Lets put the warrantee issues aside for a moment. Your aquarium structure and frame must deal with internal forces for each piece involved after construction. The tank stand, which we will leave out for at this time, also has the same forces. But, back to the tank itself... These internal forces are shear force, tension force and bending force (or bending movement). Tension forces applies to horizontal force going in opposite directions within a beam or structure component . Shear forces apply to vertical force going in opposite directions within a beam or structure component. Bending force or movement applies to the other two forces when an external force (such as pressure or a weighted object) is applied to a beam or structure component.  nerd

The main external forces that are being applied to your aquarium structure (and each individual tank component) is water and atmosphere; and of course any type of canopy atop the tank.
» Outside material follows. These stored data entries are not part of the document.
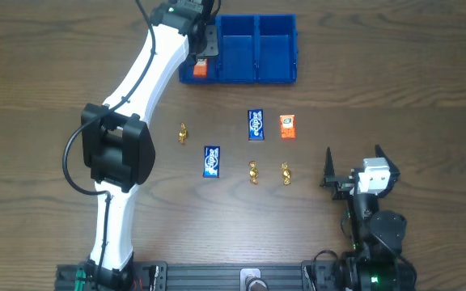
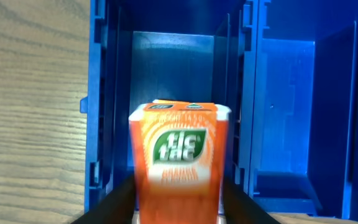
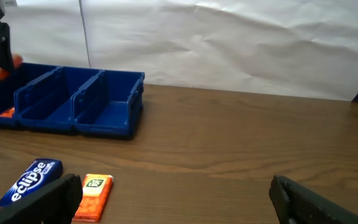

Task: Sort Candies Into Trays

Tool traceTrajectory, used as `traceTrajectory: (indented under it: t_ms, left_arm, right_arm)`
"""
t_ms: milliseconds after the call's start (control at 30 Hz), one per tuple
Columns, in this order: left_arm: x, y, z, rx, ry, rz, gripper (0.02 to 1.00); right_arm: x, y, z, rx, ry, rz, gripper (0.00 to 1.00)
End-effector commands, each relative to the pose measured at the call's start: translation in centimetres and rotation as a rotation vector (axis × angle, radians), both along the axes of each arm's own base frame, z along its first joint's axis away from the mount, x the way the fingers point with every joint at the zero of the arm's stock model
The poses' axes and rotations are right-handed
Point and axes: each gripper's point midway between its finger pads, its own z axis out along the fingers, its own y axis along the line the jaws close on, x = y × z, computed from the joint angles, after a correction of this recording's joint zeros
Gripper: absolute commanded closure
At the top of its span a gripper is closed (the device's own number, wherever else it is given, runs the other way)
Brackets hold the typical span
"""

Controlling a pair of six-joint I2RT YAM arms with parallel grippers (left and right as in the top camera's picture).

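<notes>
My left gripper is shut on an orange mint box, held upright over the left compartment of the blue tray. In the top view that orange box shows at the tray's left front corner. On the table lie two blue gum packs, another orange mint box and three gold-wrapped candies. My right gripper stands open near the front right, empty, a short way right of the candies.
The right wrist view shows the blue tray far off, a blue gum pack and an orange mint box close by, and a white wall behind. Bare wooden table lies to the right and far left.
</notes>
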Motion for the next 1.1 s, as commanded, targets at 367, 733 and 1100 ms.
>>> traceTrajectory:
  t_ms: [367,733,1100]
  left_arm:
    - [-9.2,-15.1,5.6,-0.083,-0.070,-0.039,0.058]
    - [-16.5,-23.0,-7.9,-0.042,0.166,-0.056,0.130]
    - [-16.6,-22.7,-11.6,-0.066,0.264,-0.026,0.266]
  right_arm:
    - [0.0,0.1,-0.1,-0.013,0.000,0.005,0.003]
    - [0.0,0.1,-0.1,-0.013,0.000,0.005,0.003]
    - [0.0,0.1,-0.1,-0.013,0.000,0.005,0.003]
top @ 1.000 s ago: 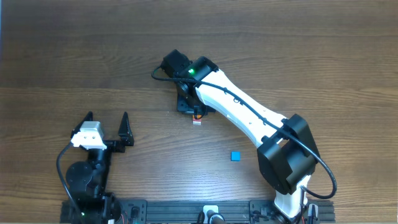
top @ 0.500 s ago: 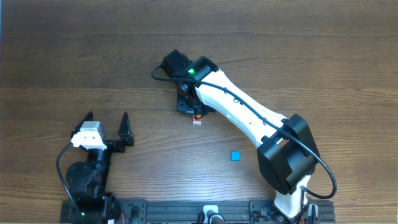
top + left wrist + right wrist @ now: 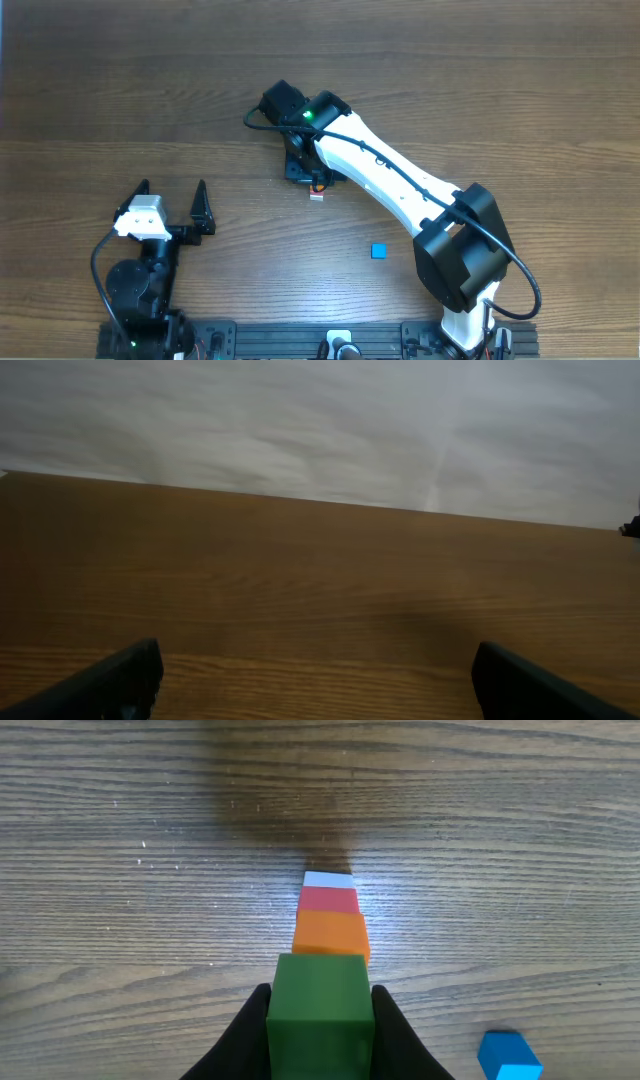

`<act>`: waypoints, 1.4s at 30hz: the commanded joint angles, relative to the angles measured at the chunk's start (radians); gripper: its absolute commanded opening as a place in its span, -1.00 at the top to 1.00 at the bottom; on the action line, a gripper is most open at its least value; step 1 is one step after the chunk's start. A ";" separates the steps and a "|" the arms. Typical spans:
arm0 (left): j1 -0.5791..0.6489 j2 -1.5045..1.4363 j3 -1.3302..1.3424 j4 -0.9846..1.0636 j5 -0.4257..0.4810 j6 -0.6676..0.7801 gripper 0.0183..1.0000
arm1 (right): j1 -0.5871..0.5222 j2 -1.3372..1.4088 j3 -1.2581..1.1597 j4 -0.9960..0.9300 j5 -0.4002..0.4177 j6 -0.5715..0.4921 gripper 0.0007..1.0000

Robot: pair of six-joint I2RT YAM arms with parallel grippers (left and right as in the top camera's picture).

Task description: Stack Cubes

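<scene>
In the right wrist view my right gripper (image 3: 320,1035) is shut on a green cube (image 3: 320,1010), one finger on each side. The green cube sits directly above a stack made of an orange cube (image 3: 332,935), a red cube (image 3: 328,900) and a white cube (image 3: 328,879) at the bottom. From the top view the stack (image 3: 317,192) peeks out just below the right gripper (image 3: 304,166) near the table's middle. A blue cube (image 3: 378,250) lies alone on the wood, also seen as a blue cube (image 3: 510,1055). My left gripper (image 3: 171,196) stands open near its base, holding nothing.
The wooden table (image 3: 480,90) is bare around the stack. The right arm (image 3: 400,190) runs diagonally from its base at the bottom right to the middle. The left wrist view faces bare table (image 3: 320,590) and a pale wall behind it.
</scene>
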 commanded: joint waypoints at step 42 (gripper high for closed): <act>0.005 -0.005 -0.005 -0.003 0.006 0.004 -1.00 | -0.001 0.016 -0.034 0.016 0.014 0.010 0.46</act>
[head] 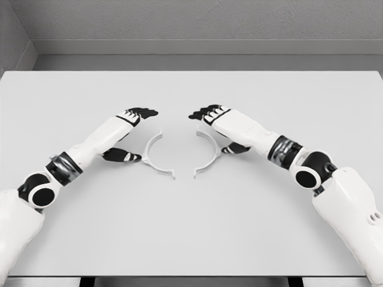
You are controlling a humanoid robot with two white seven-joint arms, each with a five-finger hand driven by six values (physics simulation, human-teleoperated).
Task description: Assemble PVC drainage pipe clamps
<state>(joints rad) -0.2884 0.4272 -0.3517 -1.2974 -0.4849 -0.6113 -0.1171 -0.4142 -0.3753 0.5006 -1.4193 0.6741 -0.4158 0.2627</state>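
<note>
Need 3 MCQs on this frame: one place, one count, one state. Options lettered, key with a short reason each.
1. Where do the clamp halves lie?
A. On the table between the two hands
B. At the table's far edge
C. Stacked at the near right corner

2. How many clamp halves are on the table?
A. One
B. Two
C. Four

3. What state is the left hand in?
A. Closed on a clamp half
B. Open, holding nothing
C. Out of view

Key: 1 A, both white arcs lie mid-table between the left hand and right hand. 2 B, one arc on the left and a second arc on the right, gap between them. 3 B, its fingers are spread and nothing sits in them.
</note>
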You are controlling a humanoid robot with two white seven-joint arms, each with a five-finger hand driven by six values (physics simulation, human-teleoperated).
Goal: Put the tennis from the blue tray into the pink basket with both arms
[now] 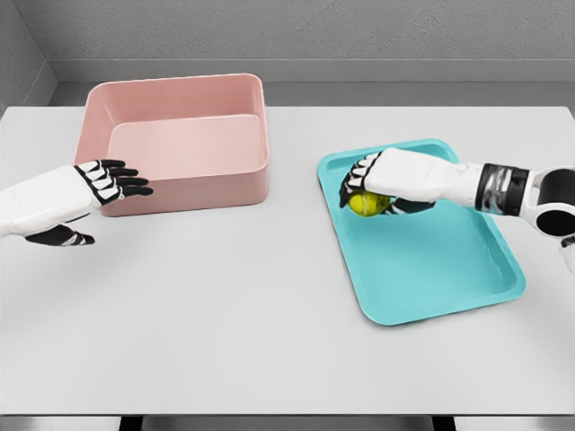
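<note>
right robot hand [373, 184] curled on tennis ball [367, 204] in blue tray [449, 269] | left robot hand [108, 182] spread beside pink basket [243, 175] | transfer pending

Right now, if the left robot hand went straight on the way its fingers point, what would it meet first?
Probably the pink basket: the left robot hand, fingers spread, points right at its near wall. Depth is unclear, so it might pass just in front.

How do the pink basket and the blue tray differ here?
The pink basket has tall walls; the blue tray has only a low rim. The pink basket holds nothing visible; the blue tray carries the tennis ball, gripped by the right hand. Both are rectangular and sit on the table.
</note>
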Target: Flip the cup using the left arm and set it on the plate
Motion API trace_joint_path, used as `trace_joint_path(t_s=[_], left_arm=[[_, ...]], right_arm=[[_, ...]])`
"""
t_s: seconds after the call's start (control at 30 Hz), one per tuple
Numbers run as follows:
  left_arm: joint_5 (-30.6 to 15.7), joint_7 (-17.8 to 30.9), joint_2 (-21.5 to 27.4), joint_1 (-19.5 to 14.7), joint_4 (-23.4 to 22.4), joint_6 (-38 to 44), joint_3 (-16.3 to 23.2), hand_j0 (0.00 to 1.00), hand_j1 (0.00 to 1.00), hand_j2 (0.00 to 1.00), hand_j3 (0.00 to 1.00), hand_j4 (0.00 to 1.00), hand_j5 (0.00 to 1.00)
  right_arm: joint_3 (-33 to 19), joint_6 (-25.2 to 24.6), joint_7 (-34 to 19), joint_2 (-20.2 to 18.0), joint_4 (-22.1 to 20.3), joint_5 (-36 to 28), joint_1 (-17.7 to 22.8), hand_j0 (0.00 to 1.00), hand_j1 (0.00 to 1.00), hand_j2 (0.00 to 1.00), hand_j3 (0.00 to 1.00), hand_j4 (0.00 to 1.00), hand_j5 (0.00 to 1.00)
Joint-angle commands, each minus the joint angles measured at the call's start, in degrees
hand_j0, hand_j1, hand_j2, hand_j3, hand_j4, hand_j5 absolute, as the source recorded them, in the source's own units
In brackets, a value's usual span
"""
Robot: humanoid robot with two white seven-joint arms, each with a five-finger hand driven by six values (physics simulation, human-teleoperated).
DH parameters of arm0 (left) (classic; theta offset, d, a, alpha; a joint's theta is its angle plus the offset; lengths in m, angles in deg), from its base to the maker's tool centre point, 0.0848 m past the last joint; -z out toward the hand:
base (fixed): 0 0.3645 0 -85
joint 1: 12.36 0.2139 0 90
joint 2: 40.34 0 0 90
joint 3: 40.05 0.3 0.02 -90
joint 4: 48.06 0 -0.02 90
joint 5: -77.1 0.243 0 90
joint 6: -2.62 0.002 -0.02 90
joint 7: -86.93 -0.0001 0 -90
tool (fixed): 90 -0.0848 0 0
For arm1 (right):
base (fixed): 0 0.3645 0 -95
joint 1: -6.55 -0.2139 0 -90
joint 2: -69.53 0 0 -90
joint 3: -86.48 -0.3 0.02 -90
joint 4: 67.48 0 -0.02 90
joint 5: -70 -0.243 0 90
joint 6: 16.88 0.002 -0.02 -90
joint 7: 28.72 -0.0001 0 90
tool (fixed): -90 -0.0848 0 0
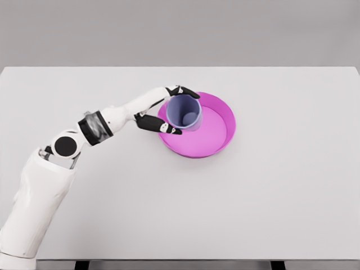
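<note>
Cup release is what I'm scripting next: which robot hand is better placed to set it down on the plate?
Left. The left robot hand grips the cup, mouth up, over the plate. No right arm shows.

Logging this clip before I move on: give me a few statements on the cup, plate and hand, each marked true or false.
1. The cup is over the left part of the plate. True.
2. The cup's opening faces down. False: it faces up toward the camera, and the inside is visible.
3. The left hand has its fingers around the cup. True.
4. The right arm is reaching for the plate. False: no right arm is in view.
5. The plate is blue. False: it is magenta; the cup is bluish purple.
</note>
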Motion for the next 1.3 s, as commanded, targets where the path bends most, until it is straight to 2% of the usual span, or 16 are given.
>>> trace_joint_path(t_s=[0.0, 0.07, 0.13, 0.3, 0.43, 0.5, 0.7, 0.73, 0.77, 0.87, 1.27], left_arm=[[1.6, 0.0, -1.1, 0.0, -0.8, 0.2, 0.6, 0.74, 0.74, 0.74, 0.74, 0.74, 0.74], [3.4, 0.0, -1.6, 0.0, -1.0, 0.2, 0.6, 0.74, 0.74, 0.74, 0.74, 0.74, 0.74], [7.2, 0.0, -2.4, 0.0, -1.1, 0.3, 0.6, 0.74, 0.74, 0.74, 0.74, 0.74, 0.74], [10.4, 0.0, -3.7, -0.1, -1.2, 0.5, 0.5, 0.74, 0.74, 0.74, 0.74, 0.74, 0.74], [11.3, 0.0, -5.0, -0.4, -3.5, 0.2, 0.7, 0.74, 0.74, 0.74, 0.74, 0.74, 0.74], [13.2, 0.0, -5.6, -0.6, -3.6, 0.3, 1.2, 0.74, 0.74, 0.74, 0.74, 0.74, 0.74], [13.5, 0.0, -5.8, -0.7, -3.9, 0.3, 1.4, 0.75, 0.75, 0.75, 0.75, 0.75, 0.75], [13.5, 0.0, -5.7, -0.7, -3.9, 0.0, 1.4, 0.78, 0.78, 0.78, 0.78, 0.78, 0.78], [13.5, 0.0, -5.8, -0.7, -3.9, 0.1, 1.4, 0.91, 0.91, 0.91, 0.91, 0.91, 0.91], [13.5, 0.0, -5.8, -0.7, -3.9, 0.0, 1.4, 0.97, 0.97, 0.97, 0.97, 0.97, 0.97], [13.4, 0.0, -6.8, -0.9, -4.9, -0.1, 1.3, 0.99, 0.99, 0.99, 0.99, 0.99, 0.99]], right_arm=[[0.0, 0.0, 0.0, 0.0, 0.0, 0.0, 0.0, 1.0, 1.0, 1.0, 1.0, 1.0, 1.0], [0.0, 0.1, 0.0, 0.0, 0.0, 0.0, 0.0, 1.0, 1.0, 1.0, 1.0, 1.0, 1.0], [0.0, 0.0, 0.0, 0.0, 0.0, 0.0, 0.0, 1.0, 1.0, 1.0, 1.0, 1.0, 1.0], [0.0, 0.0, 0.0, 0.0, 0.0, 0.0, 0.0, 1.0, 1.0, 1.0, 1.0, 1.0, 1.0], [0.0, 0.1, 0.0, 0.0, 0.0, 0.0, 0.0, 1.0, 1.0, 1.0, 1.0, 1.0, 1.0], [0.0, 0.0, 0.0, 0.0, 0.0, 0.0, 0.0, 1.0, 1.0, 1.0, 1.0, 1.0, 1.0], [0.0, 0.0, 0.0, 0.0, 0.0, 0.0, 0.0, 1.0, 1.0, 1.0, 1.0, 1.0, 1.0], [0.0, 0.0, 0.0, 0.0, 0.0, 0.0, 0.0, 1.0, 1.0, 1.0, 1.0, 1.0, 1.0], [0.0, 0.1, 0.0, 0.0, 0.0, 0.0, 0.0, 1.0, 1.0, 1.0, 1.0, 1.0, 1.0], [0.0, 0.0, 0.0, 0.0, 0.0, 0.0, 0.0, 1.0, 1.0, 1.0, 1.0, 1.0, 1.0], [0.0, 0.0, 0.0, 0.0, 0.0, 0.0, 0.0, 1.0, 1.0, 1.0, 1.0, 1.0, 1.0]])
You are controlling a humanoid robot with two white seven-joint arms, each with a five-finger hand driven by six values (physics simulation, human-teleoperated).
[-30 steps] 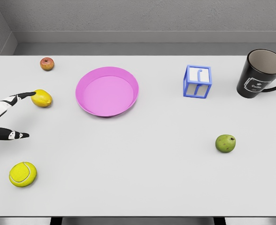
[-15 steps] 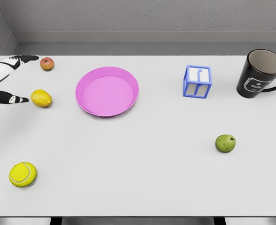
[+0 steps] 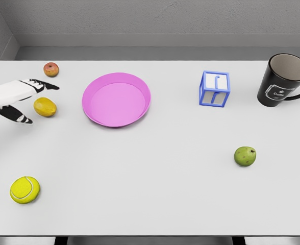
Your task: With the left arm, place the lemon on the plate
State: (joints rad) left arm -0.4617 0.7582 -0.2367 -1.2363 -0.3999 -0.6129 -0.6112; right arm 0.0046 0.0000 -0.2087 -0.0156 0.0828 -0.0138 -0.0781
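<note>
Moved: left hand [image 3: 18,98] has dropped from beside the small red apple [image 3: 51,69] and now brackets the lemon [image 3: 45,106] from nine o'clock, upper fingers [image 3: 40,84] reaching over it, thumb below.
Hand state: spread open, holding nothing; contact with the fruit cannot be told.
Lemon: unmoved, resting on the table [image 3: 165,194] at nine o'clock of the pink plate [image 3: 116,99], near it but apart.
Plate: empty.
Meaning: approach looks finished; closing the fingers seems next, then lift and carry toward three o'clock.
Risk: round fruit could roll away from a loose pinch.
Right arm: out of sight.
</note>
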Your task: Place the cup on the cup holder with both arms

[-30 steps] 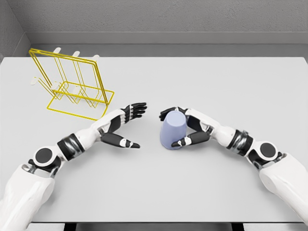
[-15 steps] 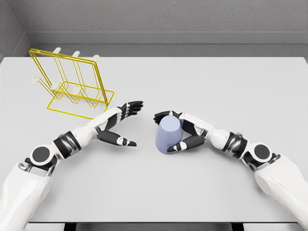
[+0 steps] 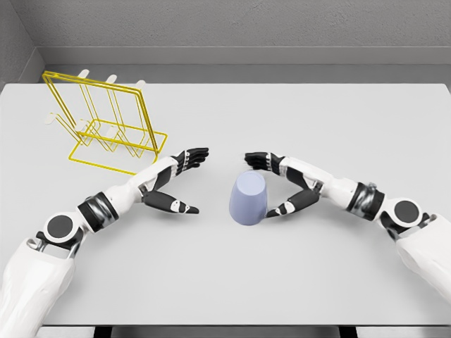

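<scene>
A lavender cup (image 3: 247, 199) stands mouth down on the grey table (image 3: 296, 282), leaning slightly. My right hand (image 3: 268, 184) is just to its right, open. Its fingers (image 3: 257, 160) reach past the cup's far side and the thumb (image 3: 280, 209) lies close to the cup's right edge, and I cannot tell whether they touch it. My left hand (image 3: 186, 180) is open to the left of the cup, palm turned toward it, a short gap away. The yellow wire cup holder (image 3: 106, 127) stands at the far left of the table.
The holder has several white-tipped pegs (image 3: 111, 78) along its top. A grey wall runs behind the table's far edge (image 3: 282, 84). The table's front edge lies just below my arms.
My right hand has let go of the cup and drawn back to the right, fingers opening. The cup has shifted slightly left and stayed on the table. The left hand has barely moved.
</scene>
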Action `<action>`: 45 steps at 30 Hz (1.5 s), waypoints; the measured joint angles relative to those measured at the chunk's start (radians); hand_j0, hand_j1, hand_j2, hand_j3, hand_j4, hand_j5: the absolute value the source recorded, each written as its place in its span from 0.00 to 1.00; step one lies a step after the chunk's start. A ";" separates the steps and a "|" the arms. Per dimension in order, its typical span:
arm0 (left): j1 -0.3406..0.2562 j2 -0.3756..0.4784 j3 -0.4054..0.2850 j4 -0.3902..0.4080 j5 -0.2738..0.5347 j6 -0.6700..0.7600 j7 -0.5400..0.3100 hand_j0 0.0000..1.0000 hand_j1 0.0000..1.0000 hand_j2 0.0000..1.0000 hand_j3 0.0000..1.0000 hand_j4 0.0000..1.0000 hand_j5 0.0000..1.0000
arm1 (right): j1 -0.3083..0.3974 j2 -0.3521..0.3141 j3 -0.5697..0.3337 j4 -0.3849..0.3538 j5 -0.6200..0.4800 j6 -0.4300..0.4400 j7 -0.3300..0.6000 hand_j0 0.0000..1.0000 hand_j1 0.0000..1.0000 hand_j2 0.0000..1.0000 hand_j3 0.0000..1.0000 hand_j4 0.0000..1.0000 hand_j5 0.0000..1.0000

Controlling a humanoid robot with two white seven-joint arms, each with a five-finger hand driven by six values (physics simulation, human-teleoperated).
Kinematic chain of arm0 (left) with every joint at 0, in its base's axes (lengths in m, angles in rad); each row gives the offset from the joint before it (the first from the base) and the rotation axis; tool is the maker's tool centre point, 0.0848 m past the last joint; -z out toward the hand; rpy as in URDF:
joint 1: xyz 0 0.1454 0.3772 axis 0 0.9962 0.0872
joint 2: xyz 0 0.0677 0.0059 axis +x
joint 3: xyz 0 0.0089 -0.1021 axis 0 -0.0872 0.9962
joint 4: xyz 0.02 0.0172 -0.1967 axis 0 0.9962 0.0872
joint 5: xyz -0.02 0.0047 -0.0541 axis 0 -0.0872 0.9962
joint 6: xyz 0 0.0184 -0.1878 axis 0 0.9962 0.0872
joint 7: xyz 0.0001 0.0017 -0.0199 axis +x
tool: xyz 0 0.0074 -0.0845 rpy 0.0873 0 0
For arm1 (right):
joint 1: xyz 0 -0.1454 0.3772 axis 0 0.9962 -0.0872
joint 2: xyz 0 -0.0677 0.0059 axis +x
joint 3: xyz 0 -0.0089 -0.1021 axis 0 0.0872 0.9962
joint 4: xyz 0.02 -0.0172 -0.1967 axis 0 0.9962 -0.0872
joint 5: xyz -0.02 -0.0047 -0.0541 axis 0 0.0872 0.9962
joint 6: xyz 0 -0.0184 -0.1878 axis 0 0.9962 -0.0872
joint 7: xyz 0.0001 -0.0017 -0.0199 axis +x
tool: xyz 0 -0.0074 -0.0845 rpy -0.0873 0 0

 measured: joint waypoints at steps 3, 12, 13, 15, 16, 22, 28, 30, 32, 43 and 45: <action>0.002 -0.009 -0.007 -0.002 0.000 -0.024 0.000 1.00 1.00 1.00 1.00 1.00 1.00 | -0.058 -0.080 -0.003 -0.002 0.008 -0.007 0.000 1.00 1.00 1.00 1.00 1.00 1.00; 0.008 -0.058 -0.036 -0.003 0.002 -0.041 0.000 1.00 1.00 1.00 1.00 1.00 1.00 | -0.155 -0.231 -0.076 -0.015 0.016 -0.069 0.000 1.00 1.00 1.00 1.00 1.00 1.00; 0.008 -0.061 -0.041 -0.003 0.003 -0.041 0.000 1.00 1.00 1.00 1.00 1.00 1.00 | -0.156 -0.236 -0.076 -0.018 0.017 -0.078 0.000 1.00 1.00 1.00 1.00 1.00 1.00; 0.009 -0.066 -0.051 -0.004 0.006 -0.041 0.000 1.00 1.00 1.00 1.00 1.00 1.00 | -0.156 -0.254 -0.076 -0.017 0.087 -0.118 -0.017 1.00 1.00 1.00 1.00 1.00 1.00; 0.009 -0.070 -0.054 -0.005 0.006 -0.041 0.000 1.00 1.00 1.00 1.00 1.00 1.00 | -0.158 -0.263 -0.076 -0.017 0.179 -0.131 -0.079 1.00 1.00 1.00 1.00 1.00 1.00; 0.011 -0.098 -0.083 -0.004 0.004 -0.042 0.000 1.00 1.00 1.00 1.00 1.00 1.00 | -0.158 -0.348 -0.083 -0.016 0.590 -0.159 -0.498 1.00 1.00 1.00 1.00 1.00 1.00; 0.002 -0.118 -0.092 0.007 0.002 -0.041 0.000 1.00 1.00 1.00 1.00 1.00 1.00 | -0.158 -0.365 -0.082 -0.017 0.653 -0.162 -0.564 1.00 1.00 1.00 1.00 1.00 1.00; -0.005 -0.122 -0.092 0.016 0.002 -0.041 0.000 1.00 1.00 1.00 1.00 1.00 1.00 | -0.155 -0.365 -0.083 -0.017 0.658 -0.163 -0.569 1.00 1.00 1.00 1.00 1.00 1.00; -0.008 -0.124 -0.092 0.025 0.002 -0.041 0.000 1.00 1.00 1.00 1.00 1.00 1.00 | -0.156 -0.362 -0.082 -0.016 0.661 -0.163 -0.572 1.00 1.00 1.00 1.00 1.00 1.00; -0.006 -0.160 -0.095 0.039 -0.001 -0.041 0.000 1.00 1.00 1.00 1.00 1.00 1.00 | -0.149 -0.352 -0.079 -0.011 0.662 -0.163 -0.575 1.00 1.00 1.00 1.00 1.00 1.00; -0.006 -0.166 -0.095 0.040 -0.003 -0.041 0.000 1.00 1.00 1.00 1.00 1.00 1.00 | -0.149 -0.352 -0.079 -0.009 0.661 -0.163 -0.575 1.00 1.00 1.00 1.00 1.00 1.00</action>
Now, think about just assembling your aquarium without silicone. You could arrange the glass pieces in a shape, then place the plastic trim pieces in place along the top and bottom (or perhaps it would be easier to arrange the glass pieces atop the bottom trim and then put the top trim in place). Fill it up with water and see what happens. We know what happens  happy Now reassemble using silicone and letting it cure. Depending on the size of the aquarium and the internal and external forces that will be applied, will basically determine it's integrity and ability to keep it's shape. The larger the tank and the greater amount of water will dictate what will be required in the manufacturing process to counter the internal and external forces that are placed on the tank structure.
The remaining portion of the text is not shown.